I find one of the best ways to learn how to do something better is to watch someone do it badly. Picking out flaws in technique makes me think about how I could be doing it better.

For example, when I’m on the ski lift and I watch a skier speeding down below, I like to analyze how they turn. The excellent skiers do everything so smoothly that it’s difficult to ascertain exactly how they do it.

But those who are still figuring it out make errors I can see. If they skid instead of edging, it reminds me that I have to keep my skis on edge. If they let their hands get behind, I can see how much it throws them off balance.

It’s the same with writing.

It’s worthwhile reading a writer who is honing their craft. The fault-lines are easier to find. I’m reading a book that’s following a cookie-cutter plot. Things go well. Things go badly. Things go well again.

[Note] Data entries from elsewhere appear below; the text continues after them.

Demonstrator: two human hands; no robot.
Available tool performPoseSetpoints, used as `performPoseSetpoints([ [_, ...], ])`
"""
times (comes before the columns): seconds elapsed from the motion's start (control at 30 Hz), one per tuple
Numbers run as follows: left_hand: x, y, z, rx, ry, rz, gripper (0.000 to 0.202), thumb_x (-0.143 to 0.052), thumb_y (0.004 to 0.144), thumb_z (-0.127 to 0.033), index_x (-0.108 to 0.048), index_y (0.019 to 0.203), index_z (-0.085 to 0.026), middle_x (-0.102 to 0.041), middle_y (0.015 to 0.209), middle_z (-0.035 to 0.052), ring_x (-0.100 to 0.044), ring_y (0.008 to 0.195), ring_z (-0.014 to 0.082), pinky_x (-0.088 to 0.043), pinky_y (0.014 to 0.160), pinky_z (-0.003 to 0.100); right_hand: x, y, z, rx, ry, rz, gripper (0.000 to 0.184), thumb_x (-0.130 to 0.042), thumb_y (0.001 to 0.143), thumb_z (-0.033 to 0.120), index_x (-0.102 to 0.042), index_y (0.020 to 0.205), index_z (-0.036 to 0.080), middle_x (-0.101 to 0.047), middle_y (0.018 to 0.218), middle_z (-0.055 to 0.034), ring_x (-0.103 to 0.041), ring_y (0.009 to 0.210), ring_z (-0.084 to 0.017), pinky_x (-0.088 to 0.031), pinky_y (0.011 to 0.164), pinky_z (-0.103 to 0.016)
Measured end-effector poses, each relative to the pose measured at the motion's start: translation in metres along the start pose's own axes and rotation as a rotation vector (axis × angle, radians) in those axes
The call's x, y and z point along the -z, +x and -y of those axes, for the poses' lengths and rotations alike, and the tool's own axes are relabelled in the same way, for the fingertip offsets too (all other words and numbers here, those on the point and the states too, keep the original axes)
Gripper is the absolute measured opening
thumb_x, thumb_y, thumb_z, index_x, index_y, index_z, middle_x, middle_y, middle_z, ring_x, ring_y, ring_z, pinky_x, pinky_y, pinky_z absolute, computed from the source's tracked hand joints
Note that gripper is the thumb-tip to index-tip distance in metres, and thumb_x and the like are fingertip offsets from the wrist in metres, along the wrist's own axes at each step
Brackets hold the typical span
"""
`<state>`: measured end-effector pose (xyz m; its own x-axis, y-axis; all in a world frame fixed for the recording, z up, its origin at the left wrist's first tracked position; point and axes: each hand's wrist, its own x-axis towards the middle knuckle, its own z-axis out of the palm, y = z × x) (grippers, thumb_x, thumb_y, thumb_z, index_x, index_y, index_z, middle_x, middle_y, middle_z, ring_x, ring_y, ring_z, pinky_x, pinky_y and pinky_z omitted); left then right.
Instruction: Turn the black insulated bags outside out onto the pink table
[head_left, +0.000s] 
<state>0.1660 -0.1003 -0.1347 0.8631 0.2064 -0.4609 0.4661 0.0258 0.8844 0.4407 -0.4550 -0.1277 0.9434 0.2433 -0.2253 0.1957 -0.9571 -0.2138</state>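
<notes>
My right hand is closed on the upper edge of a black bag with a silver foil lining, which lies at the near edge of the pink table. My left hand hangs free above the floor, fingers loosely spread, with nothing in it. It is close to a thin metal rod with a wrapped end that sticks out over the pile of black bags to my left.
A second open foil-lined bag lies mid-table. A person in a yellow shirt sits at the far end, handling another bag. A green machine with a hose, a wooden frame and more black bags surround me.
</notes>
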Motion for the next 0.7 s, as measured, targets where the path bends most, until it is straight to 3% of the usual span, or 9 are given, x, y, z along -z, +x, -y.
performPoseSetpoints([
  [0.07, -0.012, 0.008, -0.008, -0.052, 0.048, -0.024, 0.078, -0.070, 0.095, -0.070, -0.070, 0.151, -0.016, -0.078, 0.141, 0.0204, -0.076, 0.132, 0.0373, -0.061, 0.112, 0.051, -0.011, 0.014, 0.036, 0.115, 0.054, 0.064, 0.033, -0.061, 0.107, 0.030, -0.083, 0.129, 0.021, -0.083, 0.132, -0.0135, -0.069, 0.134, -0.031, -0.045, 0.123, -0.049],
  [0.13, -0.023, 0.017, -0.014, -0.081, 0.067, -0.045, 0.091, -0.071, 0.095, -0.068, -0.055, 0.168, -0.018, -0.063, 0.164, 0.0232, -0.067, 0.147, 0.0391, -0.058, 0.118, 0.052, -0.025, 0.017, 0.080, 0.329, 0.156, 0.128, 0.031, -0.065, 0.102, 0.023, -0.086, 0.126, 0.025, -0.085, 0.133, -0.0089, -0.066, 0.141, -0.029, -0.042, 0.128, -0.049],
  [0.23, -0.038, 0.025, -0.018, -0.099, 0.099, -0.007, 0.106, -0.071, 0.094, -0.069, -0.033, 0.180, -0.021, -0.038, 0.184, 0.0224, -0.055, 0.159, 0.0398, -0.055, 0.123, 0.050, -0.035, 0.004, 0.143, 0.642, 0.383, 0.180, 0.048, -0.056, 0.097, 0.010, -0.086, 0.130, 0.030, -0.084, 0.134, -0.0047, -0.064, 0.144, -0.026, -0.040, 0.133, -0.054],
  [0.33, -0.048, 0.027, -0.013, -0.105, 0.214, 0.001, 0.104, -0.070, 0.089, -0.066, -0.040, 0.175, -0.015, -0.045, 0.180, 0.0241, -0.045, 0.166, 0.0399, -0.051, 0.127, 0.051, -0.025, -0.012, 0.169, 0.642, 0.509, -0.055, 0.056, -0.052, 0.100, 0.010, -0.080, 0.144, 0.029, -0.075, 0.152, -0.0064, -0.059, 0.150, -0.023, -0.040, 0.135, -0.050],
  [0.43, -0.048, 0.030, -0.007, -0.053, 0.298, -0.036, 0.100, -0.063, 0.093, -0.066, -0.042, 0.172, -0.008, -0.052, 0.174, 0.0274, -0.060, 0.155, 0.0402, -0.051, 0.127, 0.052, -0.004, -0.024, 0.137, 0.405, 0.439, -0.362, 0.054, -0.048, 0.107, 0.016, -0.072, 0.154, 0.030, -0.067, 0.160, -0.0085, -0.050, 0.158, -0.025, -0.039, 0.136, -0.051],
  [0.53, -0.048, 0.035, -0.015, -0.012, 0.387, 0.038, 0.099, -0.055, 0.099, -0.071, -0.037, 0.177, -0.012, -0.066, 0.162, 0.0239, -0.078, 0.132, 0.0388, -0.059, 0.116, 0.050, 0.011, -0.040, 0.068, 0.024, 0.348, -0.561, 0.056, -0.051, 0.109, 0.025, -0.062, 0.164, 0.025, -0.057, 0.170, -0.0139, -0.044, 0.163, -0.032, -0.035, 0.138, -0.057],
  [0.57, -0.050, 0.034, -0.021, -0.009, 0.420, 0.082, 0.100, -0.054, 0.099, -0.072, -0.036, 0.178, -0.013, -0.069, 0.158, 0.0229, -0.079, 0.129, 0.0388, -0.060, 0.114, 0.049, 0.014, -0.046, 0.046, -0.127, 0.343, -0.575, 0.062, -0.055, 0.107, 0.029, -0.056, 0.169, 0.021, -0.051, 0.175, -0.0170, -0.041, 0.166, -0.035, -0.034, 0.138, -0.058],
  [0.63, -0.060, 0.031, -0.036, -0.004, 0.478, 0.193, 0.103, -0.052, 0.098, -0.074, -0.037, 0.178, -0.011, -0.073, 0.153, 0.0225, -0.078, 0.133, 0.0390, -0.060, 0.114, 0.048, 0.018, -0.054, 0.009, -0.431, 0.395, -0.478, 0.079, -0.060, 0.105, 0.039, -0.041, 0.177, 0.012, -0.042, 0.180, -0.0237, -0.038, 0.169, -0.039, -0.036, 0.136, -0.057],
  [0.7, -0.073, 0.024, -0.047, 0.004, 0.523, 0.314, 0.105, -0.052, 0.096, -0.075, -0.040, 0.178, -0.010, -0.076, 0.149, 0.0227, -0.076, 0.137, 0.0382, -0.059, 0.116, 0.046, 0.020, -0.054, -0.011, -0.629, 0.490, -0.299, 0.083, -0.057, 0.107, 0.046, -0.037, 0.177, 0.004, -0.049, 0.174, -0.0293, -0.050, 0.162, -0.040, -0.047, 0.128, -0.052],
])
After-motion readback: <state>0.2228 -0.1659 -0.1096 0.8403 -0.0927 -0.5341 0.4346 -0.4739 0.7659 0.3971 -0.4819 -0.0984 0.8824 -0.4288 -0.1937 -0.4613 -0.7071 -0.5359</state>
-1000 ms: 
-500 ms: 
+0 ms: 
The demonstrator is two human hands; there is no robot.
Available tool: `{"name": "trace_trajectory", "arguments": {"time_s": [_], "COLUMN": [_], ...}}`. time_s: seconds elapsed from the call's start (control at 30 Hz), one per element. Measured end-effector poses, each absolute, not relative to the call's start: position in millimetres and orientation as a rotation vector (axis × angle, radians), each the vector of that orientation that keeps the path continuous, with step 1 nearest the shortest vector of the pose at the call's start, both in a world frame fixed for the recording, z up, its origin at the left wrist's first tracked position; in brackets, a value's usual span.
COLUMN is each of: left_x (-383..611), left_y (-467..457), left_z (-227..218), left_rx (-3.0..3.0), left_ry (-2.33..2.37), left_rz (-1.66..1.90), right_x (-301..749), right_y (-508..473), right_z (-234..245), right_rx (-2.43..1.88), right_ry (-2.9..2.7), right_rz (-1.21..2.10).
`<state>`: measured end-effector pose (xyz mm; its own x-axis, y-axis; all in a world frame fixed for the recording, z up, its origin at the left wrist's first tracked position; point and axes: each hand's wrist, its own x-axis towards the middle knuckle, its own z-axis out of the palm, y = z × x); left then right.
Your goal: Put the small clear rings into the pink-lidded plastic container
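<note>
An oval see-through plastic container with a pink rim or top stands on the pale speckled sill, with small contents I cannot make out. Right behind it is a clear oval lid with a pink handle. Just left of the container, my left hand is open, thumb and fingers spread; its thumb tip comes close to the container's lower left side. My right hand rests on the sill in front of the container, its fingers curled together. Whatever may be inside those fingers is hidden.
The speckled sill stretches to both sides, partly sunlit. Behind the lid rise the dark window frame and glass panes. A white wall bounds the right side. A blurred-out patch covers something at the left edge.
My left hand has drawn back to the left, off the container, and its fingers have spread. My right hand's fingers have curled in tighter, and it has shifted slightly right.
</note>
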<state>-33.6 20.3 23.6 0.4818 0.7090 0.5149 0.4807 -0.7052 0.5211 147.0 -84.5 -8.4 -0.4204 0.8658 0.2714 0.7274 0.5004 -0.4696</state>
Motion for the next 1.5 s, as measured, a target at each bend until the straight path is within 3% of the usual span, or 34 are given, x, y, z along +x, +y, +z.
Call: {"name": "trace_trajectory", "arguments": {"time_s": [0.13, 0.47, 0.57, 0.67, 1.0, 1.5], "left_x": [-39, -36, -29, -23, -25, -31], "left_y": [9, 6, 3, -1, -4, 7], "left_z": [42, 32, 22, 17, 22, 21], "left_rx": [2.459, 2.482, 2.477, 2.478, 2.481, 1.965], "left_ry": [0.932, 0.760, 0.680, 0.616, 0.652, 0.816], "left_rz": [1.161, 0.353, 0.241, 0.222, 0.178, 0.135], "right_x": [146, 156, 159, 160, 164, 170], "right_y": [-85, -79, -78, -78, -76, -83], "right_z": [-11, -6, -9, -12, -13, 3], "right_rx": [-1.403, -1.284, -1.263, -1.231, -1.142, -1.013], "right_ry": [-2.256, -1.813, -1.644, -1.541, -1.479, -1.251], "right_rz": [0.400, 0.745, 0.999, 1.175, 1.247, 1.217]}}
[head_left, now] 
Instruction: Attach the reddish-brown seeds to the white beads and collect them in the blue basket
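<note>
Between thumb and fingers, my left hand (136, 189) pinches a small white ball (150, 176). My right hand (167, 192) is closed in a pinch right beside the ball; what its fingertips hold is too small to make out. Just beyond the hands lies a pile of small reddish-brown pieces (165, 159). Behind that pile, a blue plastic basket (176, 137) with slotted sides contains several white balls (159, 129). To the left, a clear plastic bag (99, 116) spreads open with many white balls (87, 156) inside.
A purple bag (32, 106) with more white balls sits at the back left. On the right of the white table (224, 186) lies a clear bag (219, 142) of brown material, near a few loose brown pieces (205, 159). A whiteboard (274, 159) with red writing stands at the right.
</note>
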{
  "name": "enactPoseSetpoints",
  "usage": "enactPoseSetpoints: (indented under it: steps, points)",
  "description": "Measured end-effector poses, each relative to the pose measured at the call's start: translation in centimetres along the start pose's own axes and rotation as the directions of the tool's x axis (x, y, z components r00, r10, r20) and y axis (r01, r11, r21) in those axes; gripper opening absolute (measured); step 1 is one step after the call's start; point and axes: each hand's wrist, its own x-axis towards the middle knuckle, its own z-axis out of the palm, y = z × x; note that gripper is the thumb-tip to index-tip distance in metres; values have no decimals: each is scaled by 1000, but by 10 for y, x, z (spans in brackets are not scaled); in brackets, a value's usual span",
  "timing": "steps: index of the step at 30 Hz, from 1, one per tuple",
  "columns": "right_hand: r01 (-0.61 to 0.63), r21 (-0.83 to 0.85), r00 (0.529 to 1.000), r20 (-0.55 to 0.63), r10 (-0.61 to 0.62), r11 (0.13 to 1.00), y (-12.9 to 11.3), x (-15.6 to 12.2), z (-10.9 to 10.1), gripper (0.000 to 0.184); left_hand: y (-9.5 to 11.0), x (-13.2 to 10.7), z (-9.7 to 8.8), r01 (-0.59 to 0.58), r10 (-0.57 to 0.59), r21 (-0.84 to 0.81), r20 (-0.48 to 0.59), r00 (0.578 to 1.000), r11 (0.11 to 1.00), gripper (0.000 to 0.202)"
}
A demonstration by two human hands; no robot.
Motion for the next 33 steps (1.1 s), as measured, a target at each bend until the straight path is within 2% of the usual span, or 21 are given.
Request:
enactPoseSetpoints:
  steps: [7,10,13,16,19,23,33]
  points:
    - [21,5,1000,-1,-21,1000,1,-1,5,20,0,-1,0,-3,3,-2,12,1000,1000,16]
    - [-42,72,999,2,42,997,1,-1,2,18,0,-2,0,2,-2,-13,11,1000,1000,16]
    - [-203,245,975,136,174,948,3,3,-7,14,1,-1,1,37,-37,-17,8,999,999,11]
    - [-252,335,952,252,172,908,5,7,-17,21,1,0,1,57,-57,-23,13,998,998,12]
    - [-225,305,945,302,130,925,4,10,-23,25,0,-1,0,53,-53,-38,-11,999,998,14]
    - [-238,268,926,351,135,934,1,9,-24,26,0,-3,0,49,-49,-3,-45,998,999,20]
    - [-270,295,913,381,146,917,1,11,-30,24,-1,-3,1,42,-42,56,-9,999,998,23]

There’s an obvious bad guy, whose evil is telegraphed early and often. There’s a protagonist who’s special in a way they don’t yet understand, supported by a loyal best friend and complicated by unwanted responsibility. Each obstacle appears at exactly the moment the story needs momentum, and each victory arrives just in time to prevent real consequences.

Nothing is wrong, exactly—but because the structure is so familiar, the seams show.

Because the beats are so predictable, it’s easy to see where tension is manufactured instead of earned. Consequences rarely linger. Characters behave as the plot requires rather than as people might. Like the skier skidding instead of carving, the technique works—but it’s inefficient, and once you see it, you can’t unsee it.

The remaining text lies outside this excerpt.